The estimated average of 15,000 deaths daily during the “extreme phase of hyper-intense killing” is nearly three times greater than previous approximations.

One of the most famous pictures of Jews being rounded up by Nazi Germans during the Holocaust, this from the Warsaw Ghetto Uprising in May 1943. Credit: Wikimedia Commons.
One of the most famous pictures of Jews being rounded up by Nazi Germans during the Holocaust, this from the Warsaw Ghetto Uprising in May 1943. Credit: Wikimedia Commons.

Almost a quarter of the Jews killed in the Holocaust were murdered during 100 days in 1942, making it the time frame with the highest killing pace in the 20th century, according to a new Israeli study published on Wednesday.

The mass murder between August and October 1942 included Jews exterminated in Auschwitz, in Ukraine and as part of “Operation Reinhard,” an intense mass-slaughter campaign carried out by the Nazis between March 1942 and November 1943 in death camps Belzec, Treblinka and Sobibor. The operation itself killed some 1.7 million Polish Jews.

That rate during that operation has been “poorly quantified in the past,” said Lewi Stone, a professor at Tel Aviv University, who published his study in the Science Advances academic journal. He mentioned that most records of the killings were destroyed by the Nazis.

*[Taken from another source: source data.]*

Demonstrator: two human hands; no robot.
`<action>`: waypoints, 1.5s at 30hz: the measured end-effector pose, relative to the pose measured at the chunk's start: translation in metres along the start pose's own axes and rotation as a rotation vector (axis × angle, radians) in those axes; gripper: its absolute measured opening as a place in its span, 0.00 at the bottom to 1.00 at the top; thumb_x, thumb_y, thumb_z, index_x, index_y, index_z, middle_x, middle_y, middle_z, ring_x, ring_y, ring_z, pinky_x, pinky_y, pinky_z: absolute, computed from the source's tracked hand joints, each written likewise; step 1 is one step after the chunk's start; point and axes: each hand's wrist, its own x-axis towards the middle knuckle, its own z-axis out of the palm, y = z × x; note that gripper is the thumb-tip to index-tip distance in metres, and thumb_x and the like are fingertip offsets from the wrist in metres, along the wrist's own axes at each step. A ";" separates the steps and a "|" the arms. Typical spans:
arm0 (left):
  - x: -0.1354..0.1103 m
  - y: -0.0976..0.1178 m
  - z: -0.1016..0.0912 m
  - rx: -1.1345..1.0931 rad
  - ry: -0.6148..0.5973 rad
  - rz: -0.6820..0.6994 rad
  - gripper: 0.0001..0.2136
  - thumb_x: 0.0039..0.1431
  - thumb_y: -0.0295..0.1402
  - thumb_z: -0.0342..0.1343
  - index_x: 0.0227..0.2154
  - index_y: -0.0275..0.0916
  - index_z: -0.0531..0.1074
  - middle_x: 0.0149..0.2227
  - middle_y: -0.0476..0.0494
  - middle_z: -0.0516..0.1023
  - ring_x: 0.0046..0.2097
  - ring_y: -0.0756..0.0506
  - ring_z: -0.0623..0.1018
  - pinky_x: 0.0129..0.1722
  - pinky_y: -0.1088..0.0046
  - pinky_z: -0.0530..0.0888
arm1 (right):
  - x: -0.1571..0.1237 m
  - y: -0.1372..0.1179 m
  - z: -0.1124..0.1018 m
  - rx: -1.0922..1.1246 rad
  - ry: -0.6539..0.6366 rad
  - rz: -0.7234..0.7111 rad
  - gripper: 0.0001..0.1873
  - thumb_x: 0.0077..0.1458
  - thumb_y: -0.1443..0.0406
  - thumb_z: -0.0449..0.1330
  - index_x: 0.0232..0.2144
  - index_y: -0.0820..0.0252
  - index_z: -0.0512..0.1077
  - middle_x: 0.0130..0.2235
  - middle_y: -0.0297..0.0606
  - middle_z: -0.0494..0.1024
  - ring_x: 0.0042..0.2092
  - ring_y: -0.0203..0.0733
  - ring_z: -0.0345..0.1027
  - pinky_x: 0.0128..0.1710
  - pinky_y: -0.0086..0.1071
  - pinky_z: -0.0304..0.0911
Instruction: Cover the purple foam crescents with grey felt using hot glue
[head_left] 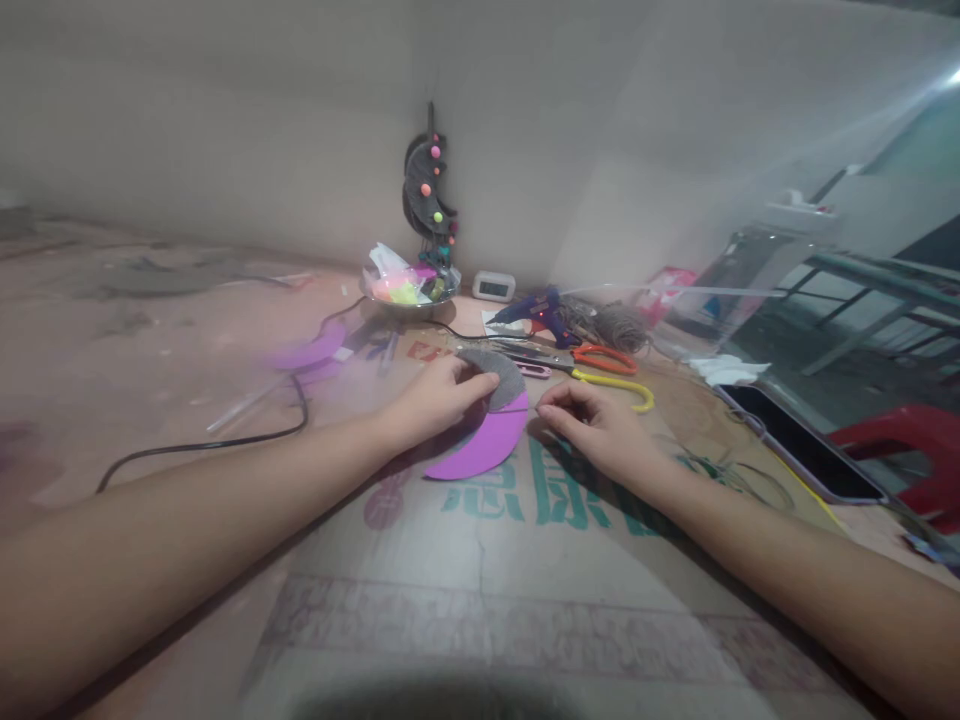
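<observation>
My left hand pinches a purple crescent, thumb on top, above a printed cardboard sheet. Grey yarn covers the crescent's upper part, while its lower, pointed part shows bare purple. To the right of it, my right hand has its thumb and index finger closed on a thin strand of the yarn. That strand runs across the crescent's face toward the fingertips. The fingers under the crescent are hidden.
Behind my hands lie orange-handled scissors, a yellow-handled tool, a blue glue gun and a yarn bundle. A bowl and a small digital clock stand near the wall. A phone lies right; a black cable runs left.
</observation>
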 end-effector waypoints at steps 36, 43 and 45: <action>-0.002 -0.002 0.001 0.035 -0.165 0.089 0.12 0.56 0.37 0.50 0.22 0.36 0.67 0.22 0.50 0.70 0.25 0.51 0.69 0.25 0.77 0.64 | 0.000 -0.003 -0.003 -0.010 0.093 -0.038 0.07 0.55 0.61 0.57 0.31 0.59 0.70 0.28 0.33 0.73 0.28 0.34 0.63 0.28 0.29 0.59; -0.003 -0.002 0.001 0.020 -0.197 0.092 0.12 0.56 0.37 0.50 0.21 0.36 0.67 0.20 0.51 0.69 0.22 0.53 0.67 0.23 0.78 0.63 | 0.000 -0.004 -0.002 -0.006 0.101 -0.047 0.07 0.55 0.62 0.57 0.31 0.59 0.71 0.28 0.33 0.73 0.28 0.34 0.63 0.28 0.28 0.59; -0.003 -0.002 0.001 0.001 -0.203 0.110 0.12 0.56 0.37 0.50 0.21 0.36 0.67 0.21 0.51 0.69 0.24 0.53 0.67 0.24 0.78 0.63 | 0.000 -0.005 -0.002 -0.007 0.102 -0.049 0.07 0.55 0.62 0.57 0.31 0.59 0.71 0.28 0.33 0.73 0.29 0.34 0.64 0.28 0.28 0.59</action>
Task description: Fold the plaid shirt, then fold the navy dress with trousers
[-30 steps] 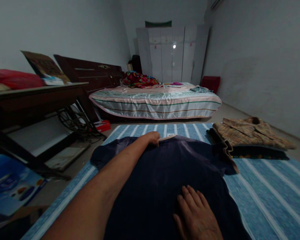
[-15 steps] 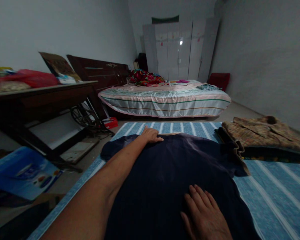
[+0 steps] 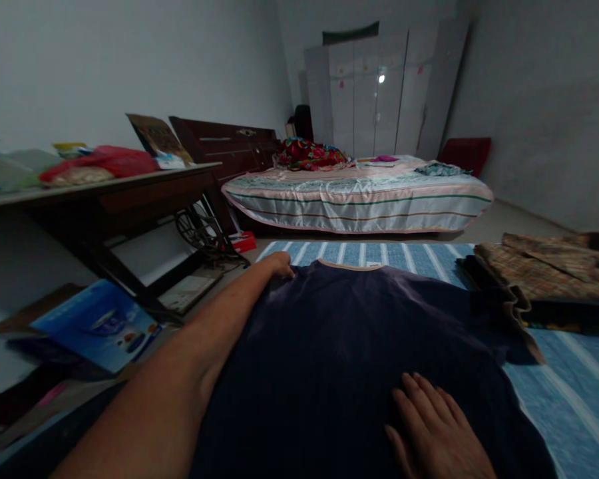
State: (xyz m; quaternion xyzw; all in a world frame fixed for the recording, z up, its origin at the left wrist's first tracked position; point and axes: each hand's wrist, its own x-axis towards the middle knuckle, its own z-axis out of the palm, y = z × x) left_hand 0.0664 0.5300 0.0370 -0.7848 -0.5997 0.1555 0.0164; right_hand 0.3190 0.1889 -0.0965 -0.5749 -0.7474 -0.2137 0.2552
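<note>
A dark navy T-shirt with a pale tan neckline lies spread over a blue-and-white striped sheet. Its right sleeve is laid outward, with a ruffled tan edge. At the shirt's far left shoulder is my left hand, its fingers curled closed on the fabric; my forearm hides the left sleeve. My right hand rests palm down on the lower right of the shirt body, fingers stretched out flat, gripping nothing.
Folded clothes, a brown checked garment on top, lie at the right of the striped sheet. Leftward stand a sewing-machine table holding a red bag and, below, a blue box. A bed stands beyond.
My left hand has moved left from near the neckline to the shoulder, its fingers now curled. My right hand stays flat on the shirt. The view has turned slightly left.
</note>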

The estimated average of 15,000 deaths daily during the “extreme phase of hyper-intense killing” is nearly three times greater than previous approximations.

Stone said that the murder pace declined in November 1942 due to “relatively few Jews left” in Nazi-controlled places in and around Poland, “so the rate of the killing likely subsided because of the difficulty of rounding up victims.”

This study implies that those three months consisted of a higher killing rate than the 1994 Rwandan genocide, which had been widely seen as the quickest murderous campaign in the 20th century, with some 800,000 people massacred over 100 days.

“Historians, social scientists, policy-makers and journalists have consistently relied on inaccurate assessments that greatly underestimated the Holocaust kill rate during ‘Operation Reinhard,’ ” wrote Stone.

“It’s not a big [innovation],” Holocaust scholar Deborah Lipstadt told JNS. “We always knew that that period was the height of the killing. With the exception of Hungarian Jews – admittedly not a small number — most Jews murdered by the Nazis were dead by the end (and even earlier) of 1943.”